While the
centerpiece of the Seton Family was the Palace of Seton, Winton
House, or the earlier Winton Castle, was the private family
retreat and was a residence originally established by the de
Quincy Family.
The Seton's obtained the lands both through
marriage and after the de Quincy forfeiture in 1152, and it was
Philip de Seton who obtained a Royal Charter confirming the lands
of Winton to the family in 1169. The original house was a
rectangular tower which was rebuilt by subsequent generations.

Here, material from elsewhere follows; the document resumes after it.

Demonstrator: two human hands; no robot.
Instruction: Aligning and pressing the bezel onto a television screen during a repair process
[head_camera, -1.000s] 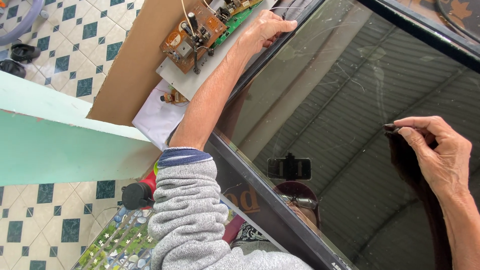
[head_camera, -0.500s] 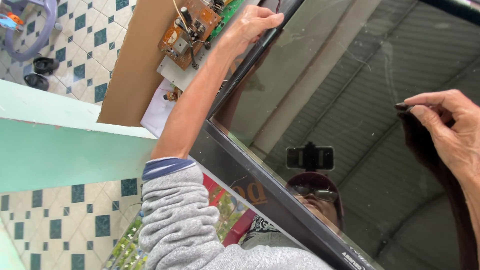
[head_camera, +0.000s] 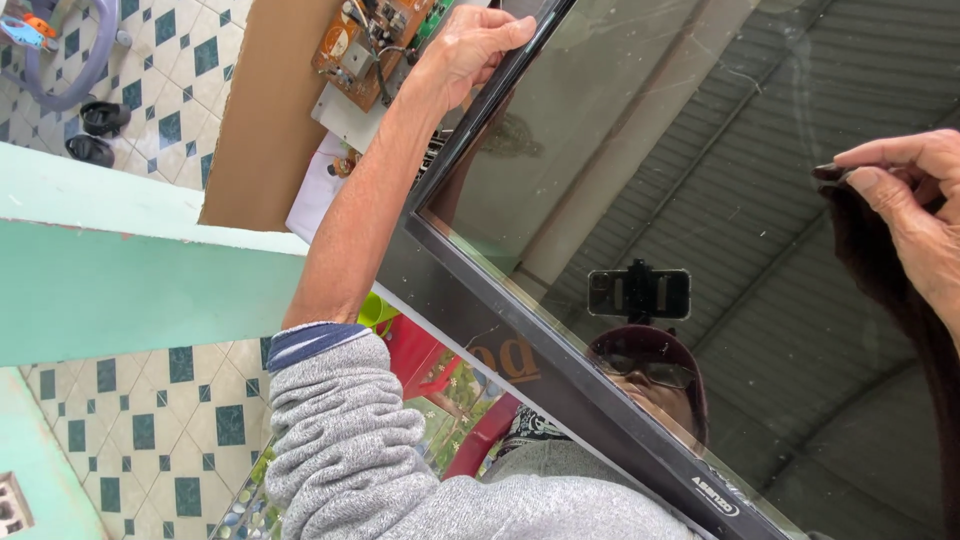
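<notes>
The left hand (head_camera: 480, 45) has its fingers (head_camera: 515, 30) clenched over the far edge of a large flat screen (head_camera: 700, 200), gripping its dark frame. The right hand (head_camera: 915, 215) pinches thumb and forefinger together on the glass, seemingly on a small dark bit, though the view is too blurred to tell. The screen is black, glossy and mirror-like, tilted across the view with a narrow bezel (head_camera: 520, 350). Just beyond the left fingers lie an orange circuit board (head_camera: 365, 45) and brown cardboard (head_camera: 265, 110); further left lies blue-and-white tiled floor (head_camera: 170, 60).
</notes>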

Winton Castle was the first in a
series built on the current spot which consisted of a tower
house of four stories, with various out-buildings and a
defensive curtain wall. The castle was burnt by the English Earl
of Hertford during the "Rough Wooing" in 1544, and largely
destroyed as a result, written as:
One of the greatest patrons of the ornamental arts, connected
with the laying out of grounds and the creation of rural seats,
was George 6th Lord Seton. This accomplished nobleman, after
having rebuilt Winton House, of whose splendour no traces now
remain, added to it a garden, which contemporary historians
describe as the wonder of the times; " erecting," in the words
of a MS. history of the family of Winton, "about the knots of
flowers five score torres of timber, of 2 cubits high, with two
knops on their heads, the one above the other, each of them as
great as a rouch bouell, overgilt with gold, and their shanks
painted with divers oiled colours." Ms: Hist. of Family of
Winton. See Pinkerton, vol. II.
The same Nobleman possessed another fair seat, called Castle
Seton, which was destroyed in an incursion of the English. "The
same nycht," says a laconic old historian, " we encampit at a
toun of the Lord Seton's, where we brent and raised his cheif
castll, called Seton, which was rycht fayre, and destroyed his
orchards and gardens, which were the fayrest and best in order
that we saw in all that countrye." Late Expeditioune in
Scotland in 1541.
Winton House was rebuilt by
the 1st Earl of Winton, using the remains of the older castle, and rebuilt again by the 3rd Earl of Winton in the early 17th century who
created the house as it is now and added the embellishments that Winton House is known for.